Ultrasonic Transducers
Ultrasound is generated by piezoelectric materials which have the property of changing thickness when a voltage is applied across them. Lead zirconate titanate (PZT) is the most widely used. 
The piezoelectric effect derives from movements of a heavy, charged atom that is loosely bound within a complex crystal; when an electrical field is applied, the atom moves and distorts the crystal. PZT is a ceramic that is cast as a thin plate that may be disc-shaped or more usually is formed into a strip that is then sliced into several hundred tiny elements as an array, with metal electrodes on the two surfaces. 
It is polarised by heating it above a critical temperature (the Curie point, which is around 200°C) and then allowing it to cool in an electric field, a process similar to that used to polarise a magnet. 
When electrically pulsed, the crystal rings like a bell at a resonant frequency which is mainly determined by its thickness. Higher-frequency crystals are thinner and thus more difficult to manufacture. 
The piezoelectric effect is symmetrical, so that the same or a similar crystal is used as the receiver to produce small electrical signals when struck by an ultrasound wave.
The crystal is mounted in a conveniently shaped holder which contains the electrodes and any associated electronics as well as the lenses and matching layers required to improve the beam shape and enable efficient transfer of acoustic energy between the crystal and the patient (see later). The whole assembly is known as the probe or transducer.

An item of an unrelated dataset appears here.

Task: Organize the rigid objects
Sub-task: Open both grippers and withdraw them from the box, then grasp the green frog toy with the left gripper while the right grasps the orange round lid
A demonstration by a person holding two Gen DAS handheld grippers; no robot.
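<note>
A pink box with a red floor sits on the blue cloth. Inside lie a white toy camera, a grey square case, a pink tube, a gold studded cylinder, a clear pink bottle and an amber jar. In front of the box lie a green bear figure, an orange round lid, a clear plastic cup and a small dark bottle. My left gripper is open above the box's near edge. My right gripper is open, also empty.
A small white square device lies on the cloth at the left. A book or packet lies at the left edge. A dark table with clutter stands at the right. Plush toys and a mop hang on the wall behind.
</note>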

The development of single crystal piezoelectric materials is improving the sensitivity and the bandwidth of transducers because the piezo domains are more truly aligned than in a traditional amorphous ceramic material. Manufacture is similar to silicon chip technology, seeding a molten pot of the material in a crucible and slowly cooling it to allow crystallization. The material is then machined to the required shape (usually as a multi-element array).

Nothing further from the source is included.